The government has done well to obtain IMF financing of $732 million which is used to aid the budget (Bangladesh Country Report 20/187; IMF; June 2020).  But why did the IMF switch its mind in regards to a V-formed recovery?And how exactly to understand the World Bank’sSouth Asia Report’s low-growth forecast around 2% per annumfor the economy,extending to 2022-which stillcontrasts with the brand new IMF forecasts of 3.8%, 5.7% and 8.0% for the years 2020 - 2022?(The WB has additional reduced its forecasts after this column was submitted).THE LENDER of England’s recent Monetary Policy Committee Report helps to clarify the broader issues.

The BoE has forecast an astounding contraction of -14% in the united kingdom economy in 2020, accompanied by a mighty V-shaped recovery where GDP grows at 15% in 2021. The main element issue, which applies to all countries including Bangladesh, is how quickly the economy reverts back to its trend development path.  For the UK, because the economy is likely to contract in the beginning, there is the more question of when GDP gets back again to its previous level.

The BoE’s illustrative scenario envisages a strong recovery that brings about the level of GDP reverting to its previous level in 2021, and a go back to its pre-crisis growth path  around 2023. For Bangladesh,as the IMF and WB still expect it to grow in 2020, although at sharply diminished rates, they do not address the  key problem of when - and if - they expect it to come back to its trend growth path.

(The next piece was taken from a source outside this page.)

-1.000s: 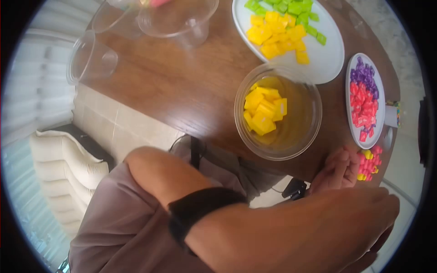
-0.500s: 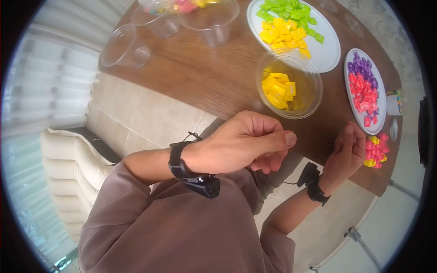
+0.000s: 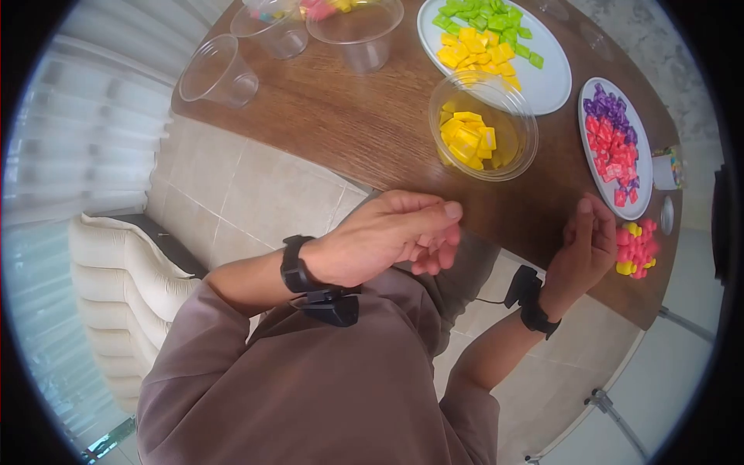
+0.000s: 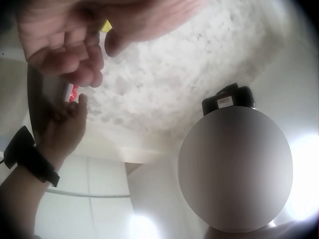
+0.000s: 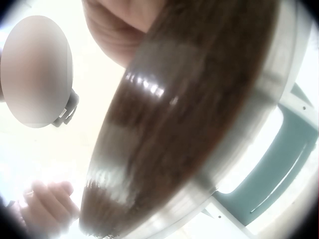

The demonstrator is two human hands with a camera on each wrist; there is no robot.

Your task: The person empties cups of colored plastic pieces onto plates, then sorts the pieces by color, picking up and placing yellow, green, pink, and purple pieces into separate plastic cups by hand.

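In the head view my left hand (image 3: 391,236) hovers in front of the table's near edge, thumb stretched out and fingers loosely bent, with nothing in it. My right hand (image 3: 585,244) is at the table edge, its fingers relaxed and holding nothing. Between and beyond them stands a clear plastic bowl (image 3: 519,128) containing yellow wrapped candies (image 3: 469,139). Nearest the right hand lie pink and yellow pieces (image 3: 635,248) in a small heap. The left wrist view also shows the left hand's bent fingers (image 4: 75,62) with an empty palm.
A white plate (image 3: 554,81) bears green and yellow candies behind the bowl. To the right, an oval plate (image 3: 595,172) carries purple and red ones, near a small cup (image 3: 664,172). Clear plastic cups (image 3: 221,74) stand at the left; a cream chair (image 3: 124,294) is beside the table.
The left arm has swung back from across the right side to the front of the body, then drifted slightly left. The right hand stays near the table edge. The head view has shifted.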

The BoE emphasizes, as conduct the MDBs,that lockdown and containment measures introduced around the world in response to Covid-19 has already established a sharp impact on both demand and offer, withconsumer spending and expenditures by companies both contracting.  Even so, BoE assumes that this will come to be temporary,although the duration may be extended if the original contraction is normally amplified by different factors,  such as for example prolonged uncertainty, and byfurther disruptions to international trade or impairment of the economical sector. 

In this,BoE draws on its overview of the economics literature: “Most of the papers which estimate the impact of hypothetical pandemics predict they are largely temporary, with GDP growth recovering sharply in the quarters following the outbreak and returning near to its pre-pandemic level by the finish of two years.”

The vital question for the medium term monetary outlook is whether there is “scarring” from a longer term fall in confidence that causes lower investment  - hence to lessen productivity and economical growth -   as well as lower private consumption expenditures, and  difficulties in obtaining the unemployed back again to work. BoEexpects that stimulus measures underway will mitigate the prospect of “scarring”, and the united kingdom economy will be able to get back to a solid recovery relatively quickly.  

The view a rapid recovery is probable in principle is reiterated by Oxford University’s Simon Wren-Lewis, an early modeler of the economical impacts of pandemics, writing recently on “V-shaped recoveries”.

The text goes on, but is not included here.